The opening credits of “Murder, She Wrote” are instantly recognisable to fans, featuring the legendary Angela Lansbury as Jessica Fletcher, typing away on her trusty Royal manual typewriter. This classic black typewriter, now housed in the National Museum of American History, is a symbol of the series’ charm and Jessica Fletcher’s methodical approach to unraveling mysteries.
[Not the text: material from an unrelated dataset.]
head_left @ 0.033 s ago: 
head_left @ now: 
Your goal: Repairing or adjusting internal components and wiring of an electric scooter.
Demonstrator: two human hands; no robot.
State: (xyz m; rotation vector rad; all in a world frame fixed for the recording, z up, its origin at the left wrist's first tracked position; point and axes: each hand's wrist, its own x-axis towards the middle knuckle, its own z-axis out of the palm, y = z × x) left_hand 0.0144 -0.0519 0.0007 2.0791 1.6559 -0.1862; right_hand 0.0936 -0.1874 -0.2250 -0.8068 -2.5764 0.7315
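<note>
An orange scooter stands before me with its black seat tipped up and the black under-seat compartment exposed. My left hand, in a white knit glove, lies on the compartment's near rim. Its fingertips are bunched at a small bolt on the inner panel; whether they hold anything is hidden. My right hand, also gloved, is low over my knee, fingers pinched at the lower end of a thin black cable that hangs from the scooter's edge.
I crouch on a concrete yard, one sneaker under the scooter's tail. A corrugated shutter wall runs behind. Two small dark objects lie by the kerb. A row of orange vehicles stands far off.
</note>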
The Royal Typewriter: A Character Itself

The Royal typewriter in “Murder, She Wrote” is more than a mere prop; it’s a representation of an era where storytelling was a personal, tactile process. As Jessica Fletcher’s fingers dance over the black keys, viewers are drawn into a world where each keystroke weaves a new intrigue. This typewriter is a nod to the traditional art of writing, standing in stark contrast to today’s digital age.

A Nostalgic Emblem

This typewriter symbolizes a journey back in time, to days when writers formed a physical connection with their tools, crafting stories imbued with a personal touch. Its rhythmic sound provides a comforting backdrop to the show’s intriguing plotlines, making it a beloved icon of the series.

In Conclusion: Celebrating a Legacy

As we reminisce about “Murder, She Wrote,” the Royal typewriter remains a treasured piece of television and cultural history. It embodies the meticulous craft of mystery solving and the joy of storytelling, capturing the imagination of audiences then and now. Every click and clack is a reminder of the bygone days of typewriting, preserving the legacy of Jessica Fletcher and the mysteries she solved, one keystroke at a time.

In later seasons, the show did change with the times and although the credits still opened with a shot of the typewriter, Jessica had embraced modernity and progressed to a personal computer and printer.